Exploratory Topic Modelling in Python

by Mike Bryant and Maria Dermentzi

This notebook aims to walk readers through the process of topic modelling in Python and accompanies the article (to be) published in the European Holocaust Research Infrastructure (EHRI) Document Blog entitled "Exploratory Topic Modelling in Python".

Credits:

The transcripts that form the corpus in this tutorial were obtained through the United States Holocaust Memorial Museum (USHMM).

What is Topic Modelling?

Topic modelling is a technique by which documents within a corpus are clustered based on the manner in which certain groups of terms are used together within the text. The commonalities between such term groupings tend to form what we would normally call “topics”, providing a way to automatically categorise documents by their structural content, rather than any a priori knowledge system. Topic modelling is generally most effective when a corpus is large and diverse, so the individual documents within in are not too similar in composition. In EHRI, of course, we focus on the Holocaust, so documents available to us are naturally restricted in scope. It was an interesting experiment, however, to test to what extent a corpus of Holocaust-related documents was able to be topic modelled, and what “topics” emerged within it.

The specific type of topic modelling we’re looking at is called latent Dirichlet allocation (LDA), subject of an influential paper by Blei et al. (2003).

The Dataset/Putting Together the Corpus

We were on the lookout for datasets that would be easily accessible and, for convenience, predominantly in English. One such dataset was the USHMM extensive collection of oral history testimonies, for which there are a considerable number of textual transcripts. The museum’s total collection consists of over 80,703 testimonies, 41,695 of which are available in English, with 2,894 of them listing a transcript.
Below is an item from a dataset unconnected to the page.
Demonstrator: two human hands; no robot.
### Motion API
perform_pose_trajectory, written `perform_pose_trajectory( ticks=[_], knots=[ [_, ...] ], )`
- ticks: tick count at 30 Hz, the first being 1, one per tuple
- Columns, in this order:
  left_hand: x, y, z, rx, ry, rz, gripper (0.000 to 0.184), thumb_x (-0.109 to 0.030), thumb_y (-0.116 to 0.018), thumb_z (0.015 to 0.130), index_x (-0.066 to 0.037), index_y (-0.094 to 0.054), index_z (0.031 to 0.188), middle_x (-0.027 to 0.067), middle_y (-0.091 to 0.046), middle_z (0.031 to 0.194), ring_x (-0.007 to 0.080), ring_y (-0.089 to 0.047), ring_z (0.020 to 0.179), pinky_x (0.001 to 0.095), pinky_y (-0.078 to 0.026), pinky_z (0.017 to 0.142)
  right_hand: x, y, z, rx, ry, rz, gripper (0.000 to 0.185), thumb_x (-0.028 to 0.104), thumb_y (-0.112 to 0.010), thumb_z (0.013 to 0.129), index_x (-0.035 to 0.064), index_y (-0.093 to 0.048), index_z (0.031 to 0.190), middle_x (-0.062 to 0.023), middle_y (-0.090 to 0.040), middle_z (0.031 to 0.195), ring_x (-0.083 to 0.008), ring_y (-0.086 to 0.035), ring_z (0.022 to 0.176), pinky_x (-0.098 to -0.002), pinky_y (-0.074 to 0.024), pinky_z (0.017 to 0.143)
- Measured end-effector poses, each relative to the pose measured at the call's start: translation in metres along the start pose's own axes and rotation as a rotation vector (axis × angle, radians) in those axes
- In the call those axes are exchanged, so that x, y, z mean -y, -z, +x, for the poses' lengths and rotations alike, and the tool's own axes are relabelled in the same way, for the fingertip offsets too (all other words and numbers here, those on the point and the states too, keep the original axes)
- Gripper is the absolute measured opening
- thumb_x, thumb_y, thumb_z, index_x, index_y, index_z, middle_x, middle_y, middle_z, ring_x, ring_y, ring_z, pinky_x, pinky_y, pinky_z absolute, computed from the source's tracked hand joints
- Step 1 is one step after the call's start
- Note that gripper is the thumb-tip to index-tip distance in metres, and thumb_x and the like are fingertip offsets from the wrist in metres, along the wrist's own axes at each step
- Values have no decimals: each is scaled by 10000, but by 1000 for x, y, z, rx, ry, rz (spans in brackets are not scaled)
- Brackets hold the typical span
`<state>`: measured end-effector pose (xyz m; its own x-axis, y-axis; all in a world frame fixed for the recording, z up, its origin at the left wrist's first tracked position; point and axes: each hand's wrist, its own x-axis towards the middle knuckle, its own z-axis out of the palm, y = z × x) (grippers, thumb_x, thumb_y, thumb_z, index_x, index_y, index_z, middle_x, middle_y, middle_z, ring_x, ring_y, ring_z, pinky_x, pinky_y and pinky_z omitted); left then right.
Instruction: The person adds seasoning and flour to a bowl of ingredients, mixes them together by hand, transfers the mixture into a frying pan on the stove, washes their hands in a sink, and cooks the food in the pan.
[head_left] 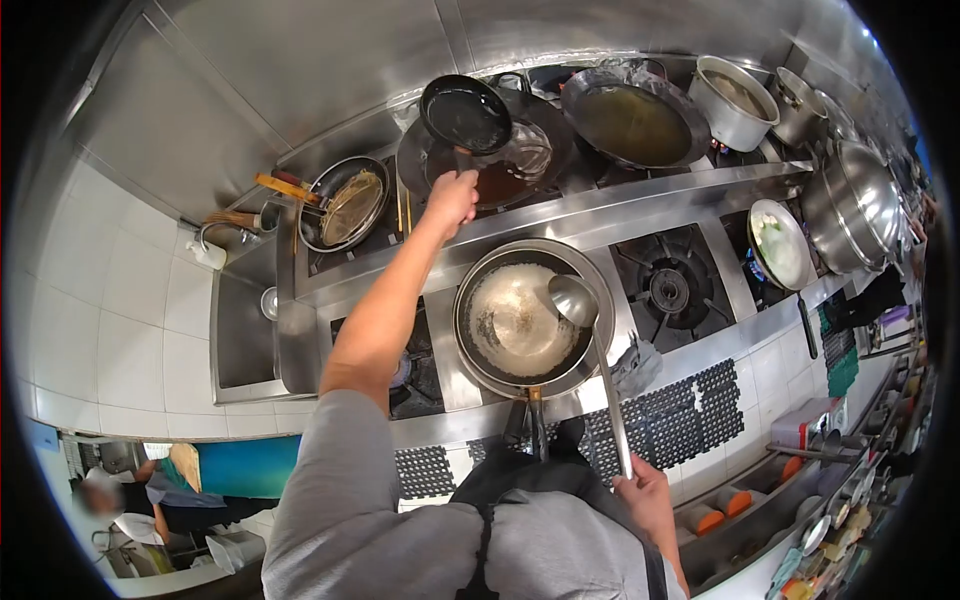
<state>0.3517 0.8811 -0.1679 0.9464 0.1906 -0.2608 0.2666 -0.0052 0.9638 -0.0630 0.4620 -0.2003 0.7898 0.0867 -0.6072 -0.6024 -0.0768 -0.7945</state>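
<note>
Nearest, R hand (647,492) is closed round the end of the ladle (575,300), whose bowl hangs over the R side of the front pan (580,352); can't tell if it's loaded. That pan holds pale, frothy liq. (515,305) w/ darker flecks: looks part-done, no set solid visible, none of it seen dished up. Burner (667,290) just R of front pan has no pan on it. Further R, white pan (807,325) has pale contents w/ green bits & a blue flame beside it, so prob. mid-cook. Beyond front pan, L hand (455,200) is in a tight fist on the handle of the small black pan (465,112), up over the dark wok (412,160); contents unclear, so can't say if that part's done. Back L of front pan, skillet (320,228) holds a flat brown round (355,210), doneness unclear. Back R, 2nd wok (585,100) has yellowish liq., no solids visible.
</note>
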Motion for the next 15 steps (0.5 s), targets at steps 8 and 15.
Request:
perform_pose_trajectory(
  ticks=[8, 15],
  knots=[
    [-22, 31, -3, -329, -320, 1086, 478, -345, -548, 982, 81, -592, 1194, 358, -687, 1084, 507, -658, 1075, 558, -504, 975, -1, -1, 4, 31, 45, 30, 513, -3, -684, 902, -2, -595, 1407, 98, -560, 748, -5, -432, 588, -203, -353, 520],
    [-49, 40, -19, -347, -321, 1291, 394, -336, -539, 1007, 36, -588, 1129, 324, -709, 1030, 495, -679, 1019, 565, -524, 908, -16, 6, 11, -4, 76, -53, 516, 27, -725, 869, -61, -608, 1364, 71, -602, 838, -21, -455, 709, -203, -404, 613]
  ],
)
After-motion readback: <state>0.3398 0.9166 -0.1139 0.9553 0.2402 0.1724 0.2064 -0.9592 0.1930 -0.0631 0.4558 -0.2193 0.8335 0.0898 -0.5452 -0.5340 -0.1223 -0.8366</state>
Since there is not yet a ready-to-download dataset that includes these transcripts, we had to construct our own. Using a web scraping tool, we managed to create a list of the links pointing to the metadata (including transcripts) of the testimonies that were of interest to us. After obtaining the transcript and other metadata of each of these testimonies, we were able to create our dataset and curate it to remove any unwanted entries. For example, we made sure to remove entries with restrictions on access or use. We also removed entries with transcripts that consisted only of some automatically generated headers and entries which turned out to be in languages other than English. The remaining 1,873 transcripts form the corpus of this tutorial — a small, but still decently sized dataset.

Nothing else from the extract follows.